We'll see what happens on that, and of course might as well throw in the immediately following pose which is a somewhat similar flavor. That'd be Rooster, as below:

23-Kukkutasana

And that'll be all she wrote, for this week. If I even get that far, who the hell knows?

See what a simpleton I am? Notice how I always talk about yoga in this superficial, external, performance-oriented way. I never blab on about Patanjali or Eight Limbs or anything. Because I don't really buy all that stuff. Morals-wise all you need is "Don't hurt anybody". And spiritually, I go with David Carse who says everything's an illusion in the first place, so all this talk about spiritual progress is just hogwash. But very nice and venerable hogwash! I do respect the various Founders and Great Masters and Gurus and such of the art. But I'm just too shallow to really blend into their world. I figure as long as I keep "just practicing" my admission ticket is still good. My signal that the Ashtanga world really can't take me any more will be if/when Tracy ever kicks me out of her morning Mysore session!

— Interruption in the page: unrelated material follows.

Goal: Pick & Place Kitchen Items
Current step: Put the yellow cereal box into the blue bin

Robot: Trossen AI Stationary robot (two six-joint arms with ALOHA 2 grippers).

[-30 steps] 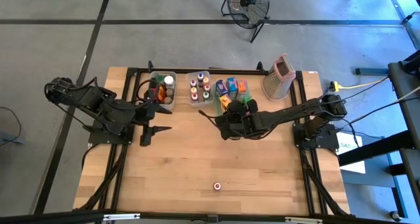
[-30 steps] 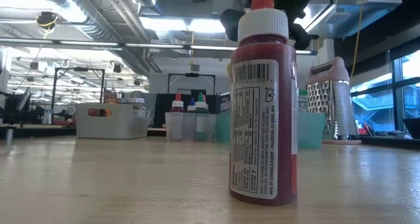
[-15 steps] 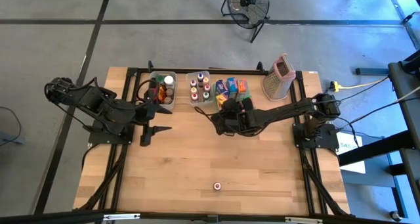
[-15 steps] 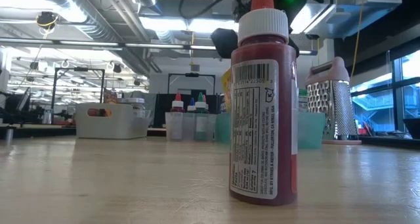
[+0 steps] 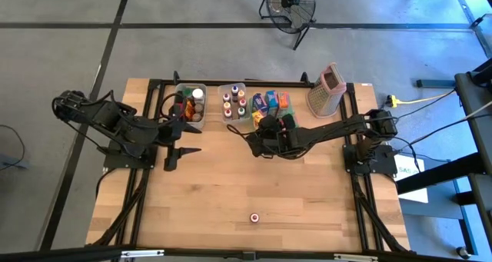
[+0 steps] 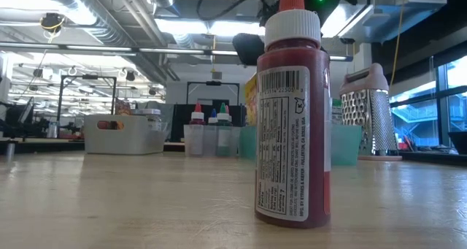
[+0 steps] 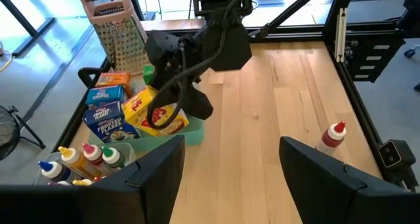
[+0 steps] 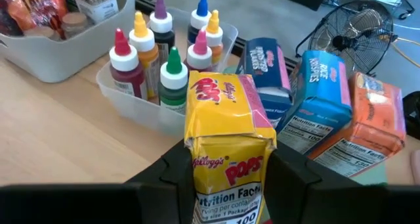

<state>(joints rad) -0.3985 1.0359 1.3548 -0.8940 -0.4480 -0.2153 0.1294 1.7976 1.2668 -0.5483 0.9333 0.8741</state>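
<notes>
My right gripper (image 8: 230, 181) is shut on a yellow cereal carton (image 8: 226, 125), which hangs over the near-left corner of the green tray (image 7: 191, 131); the high view shows the carton (image 5: 259, 121) there too. Blue and orange cartons (image 8: 315, 99) stand upright in the tray. A red sauce bottle (image 5: 254, 217) stands upright on the table near the front edge. My left gripper (image 5: 181, 154) waits open at the table's left, with nothing between its fingers. My right gripper pinches the yellow carton's two narrow sides (image 8: 190, 165) between its two fingers, at the carton's lower half. The fingers (image 8: 172, 171) come slanting down from the table's right. The carton is tilted, its lower end at the tray's corner (image 7: 174, 124); whether it rests there I cannot tell.
A clear bin of coloured squeeze bottles (image 5: 233, 102) and a white bin of jars and packets (image 5: 190, 102) stand at the far edge, left of the tray. A box grater (image 5: 327, 89) stands at the far right. The table's middle and near half are bare wood.
My right gripper has carried the yellow carton toward the table's far edge and a little left and down, to the green tray's near-left corner. The carton has stayed in the hold throughout.
</notes>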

Actually though, yoga should be done only by spiritual retards like me! This yogic soul corrective isn't meant for those who are already so high-minded and resonant with all the Yama's and whatnot. If you are already imbued with all that, in spirit if not the letter of it, then you good to go man! Bye bye! Don't let the door hit your butt on the way out. You don't need this stuff in the first place.

For is it not written:

But when Jesus heard that, he said unto them,

They that be whole need not a physician,

but they that are sick.

- Matthew 9:12

August 05, 2008

The Cat on the Mat Comes Back

Tiger I did it. It's been a year off, but today was my Official Tabbycat Yogic Reentry day. Went to the new "AYS veterans" (or refugees?) Mysore session, presided over by Tracy. What a great session I had! Even though few things I could formerly accomplish with not much problem (such as Mari D, Garbha pidasana, and one or two others *smirk*) have temporarily fallen by the wayside (due to physical issues and a year's overcoat of rust), overall this morning's session was maybe the best, the deepest, the most mature if I could say that, I've ever done. And I'll reel those nasty guys above back in, and land them on the dock again, all in due course of time.

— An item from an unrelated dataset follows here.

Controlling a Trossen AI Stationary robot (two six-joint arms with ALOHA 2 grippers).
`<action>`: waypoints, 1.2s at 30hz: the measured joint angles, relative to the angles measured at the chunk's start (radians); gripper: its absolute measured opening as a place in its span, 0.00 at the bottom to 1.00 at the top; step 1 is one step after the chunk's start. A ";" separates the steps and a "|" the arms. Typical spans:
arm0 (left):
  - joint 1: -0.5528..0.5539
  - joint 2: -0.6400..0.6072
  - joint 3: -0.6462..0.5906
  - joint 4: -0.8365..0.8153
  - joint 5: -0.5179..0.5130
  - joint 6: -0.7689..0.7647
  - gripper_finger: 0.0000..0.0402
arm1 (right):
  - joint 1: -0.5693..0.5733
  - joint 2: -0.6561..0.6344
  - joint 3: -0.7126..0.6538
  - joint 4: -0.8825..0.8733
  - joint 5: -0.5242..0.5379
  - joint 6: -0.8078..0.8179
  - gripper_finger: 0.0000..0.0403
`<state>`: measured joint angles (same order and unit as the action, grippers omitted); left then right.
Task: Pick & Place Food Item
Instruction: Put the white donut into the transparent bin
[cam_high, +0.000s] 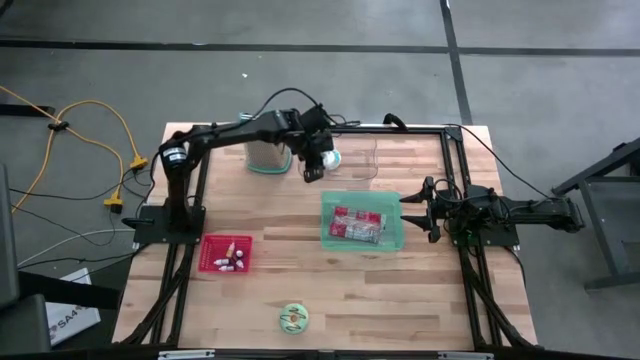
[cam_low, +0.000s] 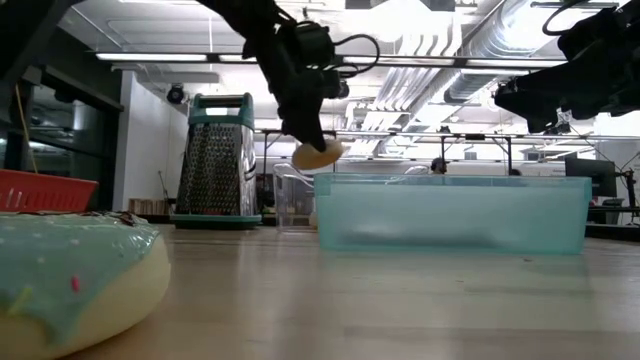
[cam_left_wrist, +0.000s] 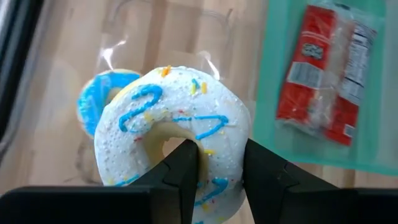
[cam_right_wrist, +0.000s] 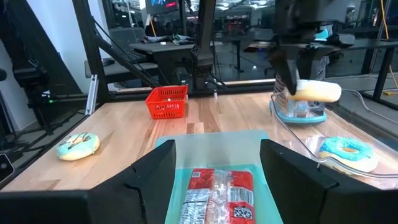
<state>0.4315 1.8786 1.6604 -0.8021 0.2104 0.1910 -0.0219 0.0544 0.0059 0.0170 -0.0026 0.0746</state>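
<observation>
Hovering left gripper pinching donut

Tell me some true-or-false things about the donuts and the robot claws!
1. The left claw holds a white donut with blue squiggles. True.
2. The green bin is empty. False: red snack packets lie in it.
3. A blue donut sits in a clear container. True.
4. The right claw grips a donut. False: it is open, holding nothing, over the green bin.
5. The red basket hangs in the air. False: it sits on the table.
</observation>
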 joint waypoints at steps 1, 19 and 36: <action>0.009 0.000 0.000 0.002 0.000 0.006 0.26 | 0.000 0.000 0.000 0.000 -0.001 0.000 0.55; 0.051 0.035 0.000 0.011 -0.004 0.056 0.26 | 0.000 0.000 0.000 0.000 -0.001 0.000 0.55; 0.056 0.098 -0.001 0.023 0.000 0.064 0.26 | 0.000 0.000 0.000 0.000 -0.001 0.000 0.55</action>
<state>0.4877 1.9766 1.6592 -0.7795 0.2104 0.2550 -0.0216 0.0547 0.0058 0.0171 -0.0036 0.0746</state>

Why so great? Definitely not the facility. I mean its super nice of them to let us AYS refugees have some space, but nobody would disagree that physically, the studio there just doesn't compare to the lofty, airy, spacious and gracious AYS from where you could see across the entire Cascade mountain range of a bright clear early summer morning like today. Not to mention the cool pics of Ganesha and Hanuman all over the place. And other amenities. Nope, sic transit gloria, how are the mighty fallen, we are huddled into a smallish back room.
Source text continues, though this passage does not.